Its application extends to the characterization of germline mutations implicated in inherited disorders such as cystic fibrosis (CFTR mutations), hereditary cancers (BRCA1/2), and muscular dystrophies. Despite the emergence of high-throughput sequencing, Sanger remains preferred for analyzing single-exon regions and confirming somatic mutations detected in tumor specimens, facilitating diagnosis and therapeutic decision-making.
Genetic research
Sanger sequencing excels in pinpointing single nucleotide variants, small insertions, and deletions within PCR amplicons, making it a preferred method for targeted mutation screening and small-scale genetic investigations. Its role is critical in both foundational research and translational studies focusing on gene function and mutation impact.
Forensic science
The technique’s robustness in analyzing mitochondrial DNA (mtDNA) is pivotal in forensic identification. Mitochondrial sequencing enables the examination of hypervariable regions in degraded or minute samples due to mtDNA’s high copy number per cell. Although NGS approaches are gaining traction, Sanger sequencing continues to provide reliable results for human identification in forensic casework.
Advantages
- Exceptional accuracy: Sanger sequencing is fast, accurate, reliable, and achieves over 99.9% raw base accuracy, making it the benchmark for nucleotide identification. It also provides read lengths of up to 1 kilo bp at a relatively low cost.

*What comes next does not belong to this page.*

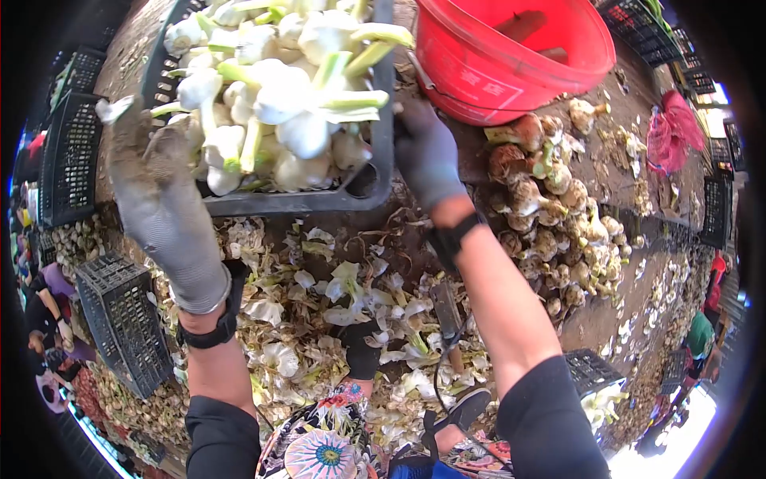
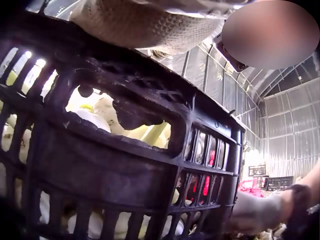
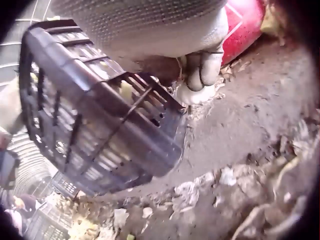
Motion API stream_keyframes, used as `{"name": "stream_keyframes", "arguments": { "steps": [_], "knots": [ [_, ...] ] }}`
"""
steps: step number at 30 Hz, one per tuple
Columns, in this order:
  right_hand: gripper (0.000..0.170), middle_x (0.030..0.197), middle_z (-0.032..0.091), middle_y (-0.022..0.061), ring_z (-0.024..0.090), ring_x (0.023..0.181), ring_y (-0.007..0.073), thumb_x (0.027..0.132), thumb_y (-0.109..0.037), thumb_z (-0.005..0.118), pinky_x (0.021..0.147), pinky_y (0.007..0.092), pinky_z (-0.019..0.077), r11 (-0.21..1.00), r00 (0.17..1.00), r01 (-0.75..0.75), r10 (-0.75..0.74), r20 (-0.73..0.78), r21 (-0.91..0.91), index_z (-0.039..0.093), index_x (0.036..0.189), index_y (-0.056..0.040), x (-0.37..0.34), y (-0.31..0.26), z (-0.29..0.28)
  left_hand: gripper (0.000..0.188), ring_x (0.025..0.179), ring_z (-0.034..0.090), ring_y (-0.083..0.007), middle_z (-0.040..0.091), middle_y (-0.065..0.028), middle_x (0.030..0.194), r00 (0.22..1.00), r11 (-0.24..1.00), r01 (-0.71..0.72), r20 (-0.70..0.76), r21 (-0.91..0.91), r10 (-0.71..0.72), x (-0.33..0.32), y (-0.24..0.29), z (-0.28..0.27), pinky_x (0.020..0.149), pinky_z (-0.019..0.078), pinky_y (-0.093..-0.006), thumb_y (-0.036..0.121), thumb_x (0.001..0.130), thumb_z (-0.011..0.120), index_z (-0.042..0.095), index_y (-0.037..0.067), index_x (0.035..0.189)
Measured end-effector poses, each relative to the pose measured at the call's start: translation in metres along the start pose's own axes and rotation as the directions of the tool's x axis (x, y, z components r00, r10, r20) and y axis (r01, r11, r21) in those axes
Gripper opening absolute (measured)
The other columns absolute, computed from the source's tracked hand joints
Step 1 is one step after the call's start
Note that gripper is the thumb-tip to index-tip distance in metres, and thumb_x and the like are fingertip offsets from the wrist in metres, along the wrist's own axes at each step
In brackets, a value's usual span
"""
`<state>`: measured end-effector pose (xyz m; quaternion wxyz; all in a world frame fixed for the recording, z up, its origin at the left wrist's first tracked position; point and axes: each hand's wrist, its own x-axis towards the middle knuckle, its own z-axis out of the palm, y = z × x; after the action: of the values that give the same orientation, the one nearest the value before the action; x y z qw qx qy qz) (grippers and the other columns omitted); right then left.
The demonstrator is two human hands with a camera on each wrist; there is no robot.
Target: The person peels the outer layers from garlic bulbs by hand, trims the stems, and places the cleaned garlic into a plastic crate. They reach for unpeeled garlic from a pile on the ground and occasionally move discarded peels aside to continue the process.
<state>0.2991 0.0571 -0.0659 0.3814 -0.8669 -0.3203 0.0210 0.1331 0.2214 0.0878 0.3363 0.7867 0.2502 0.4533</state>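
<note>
A black slatted crate (image 1: 383, 172) heaped with trimmed garlic bulbs (image 1: 291, 96) fills the upper middle of the head view. My left hand (image 1: 163, 199), in a soiled grey glove, lies along the crate's left side, its thumb near the rim. A white bit (image 1: 116, 109) shows by its fingertips; I cannot tell whether they hold it. In the left wrist view the glove (image 2: 150, 27) passes over the crate's top edge. My gloved right hand (image 1: 431, 156), blurred, is low between crate and red bucket. Its curled fingers (image 3: 210, 70) grip a pale garlic bulb (image 3: 192, 96) close to the ground.
The red bucket (image 1: 511, 76) stands right of the crate. Untrimmed garlic (image 1: 550, 215) is piled below it, and peelings (image 1: 279, 359) cover the ground near the feet. Another black crate (image 1: 124, 319) stands at left. A pink mesh bag (image 1: 674, 132) lies far right.
</note>
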Motion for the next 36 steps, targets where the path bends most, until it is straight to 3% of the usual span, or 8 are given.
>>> {"name": "stream_keyframes", "arguments": {
  "steps": [11, 14, 15, 19, 24, 28, 30, 36],
  "knots": [
    [0.044, 0.119, 0.061, 0.0285, 0.063, 0.097, 0.0301, 0.101, -0.025, 0.05, 0.092, 0.0388, 0.0485, 0.876, 0.952, 0.305, -0.282, -0.117, 0.373, 0.05, 0.135, 0.0033, -0.023, -0.116, -0.201, 0.027, 0.095, 0.064, -0.0203, 0.065, -0.0136, 0.105, 0.98, 0.939, -0.051, 0.166, -0.341, 0.113, -0.051, 0.023, -0.022, 0.092, 0.0483, -0.0382, 0.027, 0.103, 0.051, 0.061, 0.003, 0.097],
    [0.076, 0.129, 0.057, 0.027, 0.058, 0.115, 0.0367, 0.098, -0.057, 0.029, 0.104, 0.0461, 0.0413, 0.564, 0.954, 0.231, -0.293, -0.069, 0.793, 0.046, 0.138, 0.0054, -0.018, -0.125, -0.196, 0.05, 0.093, 0.065, -0.0222, 0.065, -0.0142, 0.108, 0.723, 0.966, -0.141, 0.643, -0.218, 0.251, -0.064, 0.046, -0.031, 0.09, 0.0501, -0.0405, 0.05, 0.099, 0.051, 0.063, 0.002, 0.099],
    [0.088, 0.133, 0.056, 0.0265, 0.057, 0.121, 0.0388, 0.097, -0.067, 0.022, 0.109, 0.0486, 0.0389, 0.418, 0.951, 0.181, -0.303, -0.051, 0.89, 0.045, 0.139, 0.0062, -0.019, -0.128, -0.193, 0.045, 0.094, 0.064, -0.0212, 0.065, -0.0134, 0.106, 0.729, 0.94, 0.204, 0.683, -0.273, 0.04, -0.078, 0.055, -0.028, 0.09, 0.0491, -0.0364, 0.047, 0.098, 0.056, 0.064, 0.002, 0.102],
    [0.057, 0.136, 0.055, 0.0159, 0.049, 0.126, 0.038, 0.09, -0.044, 0.059, 0.109, 0.0481, 0.0346, 0.858, 0.823, 0.207, -0.413, 0.39, 0.47, 0.056, 0.133, -0.0062, -0.122, -0.122, -0.145, 0.042, 0.086, 0.064, -0.0166, 0.067, -0.0092, 0.099, 0.289, 0.604, 0.793, 0.921, -0.077, -0.262, -0.118, 0.064, -0.022, 0.082, 0.051, -0.0314, 0.035, 0.096, 0.062, 0.062, -0.001, 0.118],
    [0.047, 0.104, 0.068, 0.014, 0.064, 0.101, 0.028, 0.071, 0.015, 0.056, 0.089, 0.0355, 0.0506, 0.937, 0.955, -0.271, 0.29, -0.058, 0.22, 0.066, 0.113, -0.0047, -0.145, -0.009, -0.143, 0.024, 0.088, 0.067, -0.015, 0.067, -0.009, 0.103, 0.014, 0.206, 0.971, 0.832, 0.121, -0.554, -0.153, 0.03, -0.027, 0.082, 0.0515, -0.0256, 0.019, 0.096, 0.059, 0.062, -0.004, 0.105],
    [0.045, 0.111, 0.066, 0.0186, 0.062, 0.105, 0.0379, 0.078, 0.001, 0.063, 0.097, 0.0423, 0.0478, 0.876, 0.893, 0.025, -0.236, -0.383, -0.481, 0.064, 0.122, -0.006, -0.065, 0.025, -0.164, 0.024, 0.092, 0.067, -0.0142, 0.066, -0.0074, 0.1, 0.07, 0.271, 0.958, 0.844, 0.091, -0.531, -0.185, 0.012, -0.028, 0.082, 0.0509, -0.0236, 0.02, 0.097, 0.06, 0.061, -0.002, 0.107],
    [0.043, 0.108, 0.068, 0.0163, 0.065, 0.1, 0.034, 0.078, 0.005, 0.059, 0.092, 0.0404, 0.0507, 0.935, 0.961, -0.235, 0.265, 0.083, -0.266, 0.064, 0.12, -0.0038, -0.052, 0.051, -0.156, 0.027, 0.094, 0.067, -0.0131, 0.064, -0.007, 0.107, 0.198, 0.358, 0.933, 0.868, -0.025, -0.455, -0.201, 0.014, -0.018, 0.082, 0.0507, -0.0242, 0.02, 0.097, 0.058, 0.059, -0.002, 0.113],
    [0.033, 0.11, 0.07, 0.0072, 0.066, 0.099, 0.017, 0.083, 0.007, 0.057, 0.089, 0.029, 0.0533, 0.685, 0.885, -0.464, 0.33, 0.329, 0.562, 0.07, 0.111, -0.0038, -0.137, -0.013, -0.157, 0.083, 0.115, 0.06, -0.0243, 0.051, -0.0124, 0.136, 0.192, 0.17, 0.976, 0.899, -0.135, -0.392, -0.202, 0.019, -0.01, 0.093, 0.0519, -0.039, 0.047, 0.091, 0.067, 0.027, 0.002, 0.149]
  ]
}}
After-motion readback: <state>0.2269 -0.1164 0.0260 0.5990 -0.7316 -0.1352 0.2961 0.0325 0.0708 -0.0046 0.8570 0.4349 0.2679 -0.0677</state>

- Long read lengths: Capable of producing reads up to 1,000 bp, it surpasses many short-read NGS platforms for single-gene or locus-specific analysis. The original Human Genome Project produced around 30 million reads using Sanger sequencing.
- Well-established protocols: Decades of standardized use facilitate interlaboratory reproducibility and data validation.

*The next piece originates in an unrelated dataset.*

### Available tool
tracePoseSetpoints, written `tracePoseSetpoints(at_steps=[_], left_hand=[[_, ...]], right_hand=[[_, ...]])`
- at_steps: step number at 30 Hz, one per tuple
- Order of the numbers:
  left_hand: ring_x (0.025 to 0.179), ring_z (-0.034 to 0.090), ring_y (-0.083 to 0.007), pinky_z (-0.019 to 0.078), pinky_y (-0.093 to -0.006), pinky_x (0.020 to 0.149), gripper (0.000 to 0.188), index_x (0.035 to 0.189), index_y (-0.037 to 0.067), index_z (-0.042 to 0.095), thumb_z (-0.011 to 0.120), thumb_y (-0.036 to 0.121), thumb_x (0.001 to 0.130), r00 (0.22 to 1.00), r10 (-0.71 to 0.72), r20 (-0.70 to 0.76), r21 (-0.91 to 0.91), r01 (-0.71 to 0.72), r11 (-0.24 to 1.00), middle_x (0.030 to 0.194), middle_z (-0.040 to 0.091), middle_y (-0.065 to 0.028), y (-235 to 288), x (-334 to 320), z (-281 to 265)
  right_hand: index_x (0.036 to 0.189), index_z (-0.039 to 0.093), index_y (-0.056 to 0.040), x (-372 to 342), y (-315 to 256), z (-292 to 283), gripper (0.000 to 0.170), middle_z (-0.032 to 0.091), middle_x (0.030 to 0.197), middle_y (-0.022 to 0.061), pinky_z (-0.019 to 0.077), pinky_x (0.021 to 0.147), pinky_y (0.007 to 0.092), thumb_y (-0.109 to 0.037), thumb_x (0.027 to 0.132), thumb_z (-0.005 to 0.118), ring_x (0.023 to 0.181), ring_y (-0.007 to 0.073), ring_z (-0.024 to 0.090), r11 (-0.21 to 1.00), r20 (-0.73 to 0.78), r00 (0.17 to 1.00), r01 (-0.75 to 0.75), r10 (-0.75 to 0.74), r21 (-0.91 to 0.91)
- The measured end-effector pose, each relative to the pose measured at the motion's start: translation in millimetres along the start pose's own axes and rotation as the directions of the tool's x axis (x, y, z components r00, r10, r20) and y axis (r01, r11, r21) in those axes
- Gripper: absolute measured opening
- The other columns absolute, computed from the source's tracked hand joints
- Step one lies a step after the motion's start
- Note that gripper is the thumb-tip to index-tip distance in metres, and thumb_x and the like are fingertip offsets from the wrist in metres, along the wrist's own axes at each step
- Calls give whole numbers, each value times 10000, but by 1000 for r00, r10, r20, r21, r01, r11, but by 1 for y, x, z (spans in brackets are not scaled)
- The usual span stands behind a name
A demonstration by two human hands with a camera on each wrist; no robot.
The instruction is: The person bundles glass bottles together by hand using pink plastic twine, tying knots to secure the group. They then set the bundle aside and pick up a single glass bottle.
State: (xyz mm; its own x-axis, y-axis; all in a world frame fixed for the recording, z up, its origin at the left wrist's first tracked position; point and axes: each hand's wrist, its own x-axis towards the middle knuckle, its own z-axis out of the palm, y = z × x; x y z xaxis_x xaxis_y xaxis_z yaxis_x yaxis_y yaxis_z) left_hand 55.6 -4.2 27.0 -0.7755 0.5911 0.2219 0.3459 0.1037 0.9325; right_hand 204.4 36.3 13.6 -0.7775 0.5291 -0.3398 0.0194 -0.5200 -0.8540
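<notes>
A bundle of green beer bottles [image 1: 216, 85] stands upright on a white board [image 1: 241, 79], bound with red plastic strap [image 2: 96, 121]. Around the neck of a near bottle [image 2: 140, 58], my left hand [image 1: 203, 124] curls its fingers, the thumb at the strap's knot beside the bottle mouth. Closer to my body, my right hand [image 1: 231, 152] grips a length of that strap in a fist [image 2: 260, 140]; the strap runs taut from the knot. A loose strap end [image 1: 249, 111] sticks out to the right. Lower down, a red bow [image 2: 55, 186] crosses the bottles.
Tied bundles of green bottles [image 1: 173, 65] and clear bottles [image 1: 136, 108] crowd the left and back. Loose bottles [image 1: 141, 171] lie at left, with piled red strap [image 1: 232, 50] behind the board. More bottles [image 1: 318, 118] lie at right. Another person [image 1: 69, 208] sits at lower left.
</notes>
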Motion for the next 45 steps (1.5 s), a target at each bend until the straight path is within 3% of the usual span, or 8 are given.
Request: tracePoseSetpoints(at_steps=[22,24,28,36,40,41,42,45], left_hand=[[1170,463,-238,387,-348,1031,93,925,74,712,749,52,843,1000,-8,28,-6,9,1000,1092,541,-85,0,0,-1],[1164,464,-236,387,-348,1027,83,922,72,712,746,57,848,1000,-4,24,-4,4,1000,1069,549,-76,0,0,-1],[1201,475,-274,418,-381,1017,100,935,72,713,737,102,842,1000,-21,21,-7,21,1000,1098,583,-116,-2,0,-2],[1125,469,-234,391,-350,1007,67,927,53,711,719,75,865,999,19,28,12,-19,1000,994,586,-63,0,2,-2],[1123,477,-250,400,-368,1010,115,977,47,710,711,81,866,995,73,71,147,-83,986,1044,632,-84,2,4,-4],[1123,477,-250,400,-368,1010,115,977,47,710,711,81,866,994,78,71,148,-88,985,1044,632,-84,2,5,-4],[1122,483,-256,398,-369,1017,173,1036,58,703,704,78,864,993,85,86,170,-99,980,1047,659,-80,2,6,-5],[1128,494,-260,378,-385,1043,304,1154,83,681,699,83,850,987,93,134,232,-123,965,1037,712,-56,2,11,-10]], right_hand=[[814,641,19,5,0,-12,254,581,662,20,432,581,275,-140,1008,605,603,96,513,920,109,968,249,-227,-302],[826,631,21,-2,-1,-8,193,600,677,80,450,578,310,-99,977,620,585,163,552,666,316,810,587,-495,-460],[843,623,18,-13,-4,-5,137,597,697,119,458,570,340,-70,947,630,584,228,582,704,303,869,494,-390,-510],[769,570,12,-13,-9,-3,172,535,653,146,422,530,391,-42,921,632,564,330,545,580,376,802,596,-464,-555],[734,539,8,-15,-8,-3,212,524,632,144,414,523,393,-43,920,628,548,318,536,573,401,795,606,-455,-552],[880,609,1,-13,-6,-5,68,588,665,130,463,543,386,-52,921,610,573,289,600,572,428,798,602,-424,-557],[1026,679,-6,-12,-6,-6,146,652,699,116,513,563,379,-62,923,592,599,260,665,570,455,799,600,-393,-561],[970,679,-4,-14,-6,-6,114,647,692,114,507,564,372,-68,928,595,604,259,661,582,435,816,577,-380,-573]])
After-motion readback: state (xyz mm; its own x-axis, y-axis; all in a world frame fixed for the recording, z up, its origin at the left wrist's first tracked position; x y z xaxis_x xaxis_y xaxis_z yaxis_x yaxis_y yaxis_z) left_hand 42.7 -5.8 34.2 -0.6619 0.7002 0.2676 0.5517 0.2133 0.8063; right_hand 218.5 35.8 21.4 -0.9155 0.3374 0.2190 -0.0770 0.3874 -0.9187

- Cost-effectiveness: For projects requiring sequencing of limited samples or targeted regions, Sanger remains more economical than whole-genome or large-panel NGS approaches.
- Compatibility with low-quality samples: It yields reliable results even from low-quality or degraded DNA, including archival clinical specimens and forensic samples.
Limitations
- Labor-intensive and time-consuming: The stepwise processing and electrophoresis-based separation limit throughput and increase turnaround time compared with NGS.

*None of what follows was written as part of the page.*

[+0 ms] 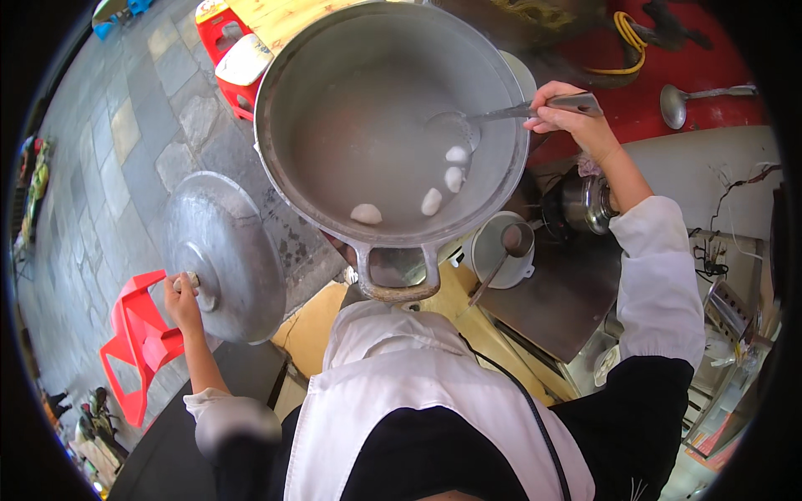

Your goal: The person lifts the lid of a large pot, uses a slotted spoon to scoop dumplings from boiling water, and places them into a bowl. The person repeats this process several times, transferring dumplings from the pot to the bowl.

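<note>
A large metal pot [395, 144] stands before me, holding cloudy, steaming liquid. Several white rounded lumps [453, 179] float near its right and lower sides. My right hand [564, 119] grips the handle of a perforated skimmer [460, 128] over the pot's right rim; the skimmer's head is partly in the liquid, beside the lumps. At the left, my left hand [183, 300] holds the knob of a round metal lid [232, 250], which is tilted beside the pot and clear of its opening. The pot's near loop handle [401, 293] points toward my apron.
Red plastic stools [144, 344] stand on the stone floor at left and upper left. Right of the pot are a white bucket [482, 250] with a small ladle [517, 240] across it, and a shiny metal vessel [589, 203]. Another ladle [673, 106] lies on a red surface.
</note>
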### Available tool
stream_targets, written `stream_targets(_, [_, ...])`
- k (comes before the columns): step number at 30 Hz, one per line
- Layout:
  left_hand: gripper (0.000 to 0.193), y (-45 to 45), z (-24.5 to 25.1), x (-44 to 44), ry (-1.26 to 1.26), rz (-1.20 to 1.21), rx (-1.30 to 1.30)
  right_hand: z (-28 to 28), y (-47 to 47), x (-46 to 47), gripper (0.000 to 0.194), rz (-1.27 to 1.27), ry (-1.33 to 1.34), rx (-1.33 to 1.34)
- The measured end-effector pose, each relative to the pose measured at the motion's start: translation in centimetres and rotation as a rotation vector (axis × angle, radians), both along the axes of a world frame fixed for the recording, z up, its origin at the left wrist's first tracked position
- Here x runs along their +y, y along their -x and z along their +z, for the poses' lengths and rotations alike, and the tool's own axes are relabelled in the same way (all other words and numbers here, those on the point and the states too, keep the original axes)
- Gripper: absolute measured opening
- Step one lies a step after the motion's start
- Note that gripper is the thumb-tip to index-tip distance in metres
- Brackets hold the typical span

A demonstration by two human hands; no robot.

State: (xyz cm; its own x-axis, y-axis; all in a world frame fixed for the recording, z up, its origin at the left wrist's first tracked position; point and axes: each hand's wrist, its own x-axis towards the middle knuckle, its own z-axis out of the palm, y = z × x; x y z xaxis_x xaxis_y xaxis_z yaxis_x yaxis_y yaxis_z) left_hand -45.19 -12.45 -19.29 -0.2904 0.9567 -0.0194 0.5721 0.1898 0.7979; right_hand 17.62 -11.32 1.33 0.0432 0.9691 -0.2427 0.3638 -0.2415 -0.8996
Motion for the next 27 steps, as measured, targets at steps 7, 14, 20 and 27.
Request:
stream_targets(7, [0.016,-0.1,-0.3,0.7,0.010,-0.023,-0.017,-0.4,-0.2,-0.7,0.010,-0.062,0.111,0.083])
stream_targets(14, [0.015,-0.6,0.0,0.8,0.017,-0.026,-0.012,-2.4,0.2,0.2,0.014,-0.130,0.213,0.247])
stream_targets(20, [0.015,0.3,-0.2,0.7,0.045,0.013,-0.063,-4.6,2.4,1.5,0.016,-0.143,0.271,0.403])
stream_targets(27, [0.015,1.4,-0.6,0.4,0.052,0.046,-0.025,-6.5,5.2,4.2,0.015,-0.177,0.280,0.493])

- Fragment length constraints: Sanger sequencing is inefficient for genomic regions exceeding 1,000 bp without laborious fragmentation and assembly.
- Limited throughput: It cannot parallelize large-scale sequencing and thus is unsuitable for whole-genome or transcriptome studies.
- Background noise and quantification limits: Although sensitive enough to detect mosaic mutations present in roughly 20% of cells, Sanger sequencing cannot accurately quantify variant allele frequencies, necessitating complementary methods for precise measurements. For instance, differences in mutation levels, such as between 25% and 40%, cannot be accurately determined from peak sizes alone, requiring further testing.
Conclusion
Sanger sequencing has fundamentally transformed molecular genetics by enabling accurate base-by-base determination of DNA sequences. It remains the method of choice for short DNA reads and mutation verification owing to its high accuracy, relatively long read lengths, and robust performance with low-quality samples. Despite rapid advances in high-throughput sequencing technologies, Sanger sequencing retains its status as the gold standard for clinical diagnostics, forensic analyses, and targeted genetic research. Its enduring relevance highlights its integral role in both the historical and contemporary genomics landscape.